Frontal airbags (or driver and passenger front airbags) are standard in many new vehicles but they do not offer protection in a side impact crash. Side impact crashes at intersections form a significant proportion of all major crash types where people are killed or seriously injured. Head-protecting side airbags fitted in a vehicle with a four- or five-star safety rating provide you with the best chance of survival.
The result of a pole crash test on a five-star rated car. Image courtesy of Australasian New Car Assessment Program (ANCAP).
Curtain airbags are designed to protect the heads of occupants in both front and rear seats closest to the sides of a vehicle. Deployed from the roof rail above the side windows, they remain inflated for a period of time in case the vehicle rolls over. They also offer some protection against broken glass or debris entering the cabin. Often, but not always, curtain airbags are fitted in combination with seat- or door-mounted torso airbags to protect the chest.
Combined head and torso airbags deploy from the outer edge of the seat or the door panel and are typically fitted to the front seats only. They offer good protection in the event of a side impact, but are less effective than curtain airbags in rollovers.
Torso airbags are sometimes fitted on their own and do not offer dedicated head protection. While less effective at reducing driver deaths compared with head-protecting side airbags, torso airbags offer a significant reduction in fatalities compared to vehicles with no side airbags.
Choosing side airbags
When selecting a side airbag system, aim for (in this order):
1. Roof-mounted curtain airbags plus seat- or door-mounted torso airbags (most comprehensive protection – includes rear seats but check that any in a third row are also protected).
2. Seat- or door-mounted combined head and torso airbags (good but generally not offered for rear seats).
3. Seat- or door-mounted torso airbags without dedicated head protection (less effective and generally not offered for rear seats).
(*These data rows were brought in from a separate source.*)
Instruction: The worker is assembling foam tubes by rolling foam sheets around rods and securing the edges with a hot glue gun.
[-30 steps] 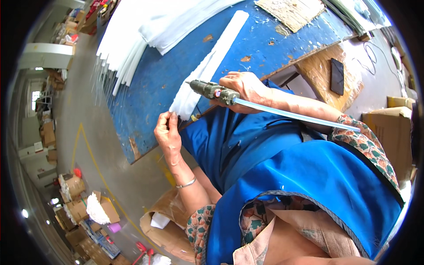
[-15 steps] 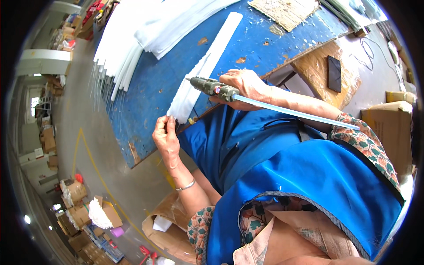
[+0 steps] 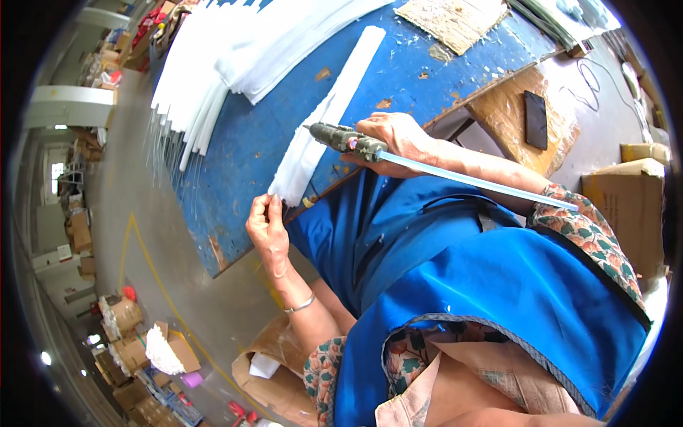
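A long, folded strip of white fabric (image 3: 333, 107) lies slantwise on the blue worktable (image 3: 249, 146). My left hand (image 3: 267, 229) pinches its near end at the table's edge, thumb and fingers pressed together. In my right hand (image 3: 398, 139) is a dark green hot glue gun (image 3: 348, 141), held with the fingers wrapped round its handle. The gun's nozzle points left, over the middle of the strip. A long, translucent glue stick (image 3: 477, 181) sticks out of its back and runs along my right forearm. My right fingertips are partly hidden behind the gun.
Many white strips (image 3: 192, 92) are piled on the table's far left, thin wires hanging from their ends. A worn cardboard piece (image 3: 455, 21) lies at the back. To the right, a black phone (image 3: 536, 119) rests on a taped carton (image 3: 569, 139). An open carton (image 3: 277, 363) stands below left.
Both hands keep their holds. The view has shifted slightly, so the table and strip appear a little lower. The glue gun stays almost where it was over the strip.
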Available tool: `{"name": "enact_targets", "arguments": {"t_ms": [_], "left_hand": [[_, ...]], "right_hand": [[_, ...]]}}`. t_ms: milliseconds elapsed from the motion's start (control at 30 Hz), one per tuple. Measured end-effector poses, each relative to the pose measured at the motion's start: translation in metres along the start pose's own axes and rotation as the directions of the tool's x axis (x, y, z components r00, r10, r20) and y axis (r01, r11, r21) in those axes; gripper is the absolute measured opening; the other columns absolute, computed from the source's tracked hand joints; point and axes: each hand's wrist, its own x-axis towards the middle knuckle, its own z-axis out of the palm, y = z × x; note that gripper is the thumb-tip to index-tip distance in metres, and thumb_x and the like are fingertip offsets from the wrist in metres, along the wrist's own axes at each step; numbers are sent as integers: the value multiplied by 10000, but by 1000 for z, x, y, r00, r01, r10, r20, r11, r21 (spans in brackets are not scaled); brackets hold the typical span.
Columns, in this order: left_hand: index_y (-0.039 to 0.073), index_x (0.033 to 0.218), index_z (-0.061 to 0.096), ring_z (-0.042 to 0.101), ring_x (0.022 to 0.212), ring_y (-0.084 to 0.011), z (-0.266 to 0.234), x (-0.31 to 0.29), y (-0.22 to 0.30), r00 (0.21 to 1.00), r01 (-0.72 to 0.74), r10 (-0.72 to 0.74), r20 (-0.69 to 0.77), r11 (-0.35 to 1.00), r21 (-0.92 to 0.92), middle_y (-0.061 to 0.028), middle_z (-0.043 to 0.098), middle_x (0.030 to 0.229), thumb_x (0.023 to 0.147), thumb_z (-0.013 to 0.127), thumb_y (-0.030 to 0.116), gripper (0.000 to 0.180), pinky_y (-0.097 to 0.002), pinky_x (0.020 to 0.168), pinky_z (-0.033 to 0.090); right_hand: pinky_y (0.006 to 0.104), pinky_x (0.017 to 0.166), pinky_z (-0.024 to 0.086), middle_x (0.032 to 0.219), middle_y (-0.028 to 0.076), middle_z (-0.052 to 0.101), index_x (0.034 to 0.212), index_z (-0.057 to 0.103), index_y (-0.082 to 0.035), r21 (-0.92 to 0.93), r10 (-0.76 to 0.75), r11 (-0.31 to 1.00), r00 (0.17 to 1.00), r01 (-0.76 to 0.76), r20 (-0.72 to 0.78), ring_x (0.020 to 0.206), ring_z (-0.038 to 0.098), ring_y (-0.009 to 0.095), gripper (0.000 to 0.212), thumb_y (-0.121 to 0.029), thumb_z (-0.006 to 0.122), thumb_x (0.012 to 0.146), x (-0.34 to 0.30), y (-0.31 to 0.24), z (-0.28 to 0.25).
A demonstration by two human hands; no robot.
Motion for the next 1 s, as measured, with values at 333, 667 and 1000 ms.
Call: {"name": "enact_targets", "arguments": {"t_ms": [333, 667, 1000], "left_hand": [[-20, 844, 595, 461, 705, -68, 0, 0, 1, 1000, 2, -2, 9, 1000, 2, 5, 564, 746, 892, 584, 116, 145, -224, 635, 402], [-26, 853, 590, 463, 689, -67, 0, 0, 1, 1000, -7, 7, 12, 1000, -10, 3, 563, 740, 894, 581, 109, 141, -217, 618, 400], [-23, 854, 589, 463, 690, -63, 0, 0, 0, 1000, -2, 2, 10, 1000, 1, 8, 560, 738, 894, 580, 109, 139, -218, 621, 402]], "right_hand": [[434, 600, 486, 668, 189, 589, 717, 557, -23, -8, 66, 998, 997, -66, 36, 662, 606, 356, 366, -363, 650, 813, 0, 1, -5], [430, 601, 491, 663, 193, 591, 719, 567, -16, -32, 96, 995, 995, -95, 12, 657, 605, 362, 346, -335, 694, 766, 0, 5, -8], [435, 624, 495, 678, 198, 600, 727, 571, -12, -23, 55, 998, 997, -56, -46, 683, 613, 370, 354, -342, 693, 767, -2, 14, -9]]}}
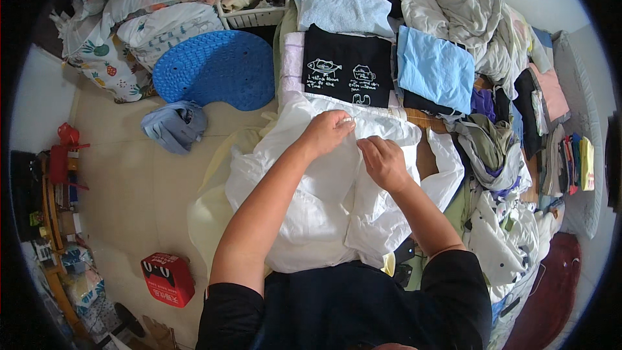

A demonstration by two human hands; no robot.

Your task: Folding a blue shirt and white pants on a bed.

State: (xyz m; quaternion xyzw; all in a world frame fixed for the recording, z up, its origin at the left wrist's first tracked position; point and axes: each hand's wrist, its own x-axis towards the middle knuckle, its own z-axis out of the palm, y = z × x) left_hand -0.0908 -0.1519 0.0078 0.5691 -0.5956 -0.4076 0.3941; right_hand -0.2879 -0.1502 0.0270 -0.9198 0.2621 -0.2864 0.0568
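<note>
A thin white shirt lies spread out in front of me, its lower part reaching my body and one sleeve stretching off to the right. Near the top of its front opening, my left hand pinches the cloth between thumb and fingers. Just to the right and slightly nearer, my right hand is closed in a pinch on the other side of the opening. A small gap separates the two hands. Beyond the shirt lies a folded black T-shirt with a white print, beside a folded light blue garment.
A blue textured board lies at the far left, with a crumpled grey-blue garment on the floor before it. Heaped clothes line the right side. A red box stands on the floor at the near left.
</note>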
How effective are side airbags?
Research by the Insurance Institute of Highway Safety* estimates that head-protecting side airbags can reduce driver deaths in side impact crashes by 37%. If head-protecting airbags are not fitted in a vehicle, hard internal objects or external objects such as trees, poles or bonnets of high vehicles pose a significant threat to those inside. Torso airbags provide no dedicated head protection but still offer a 26% reduction in death and injuries compared with no side airbags.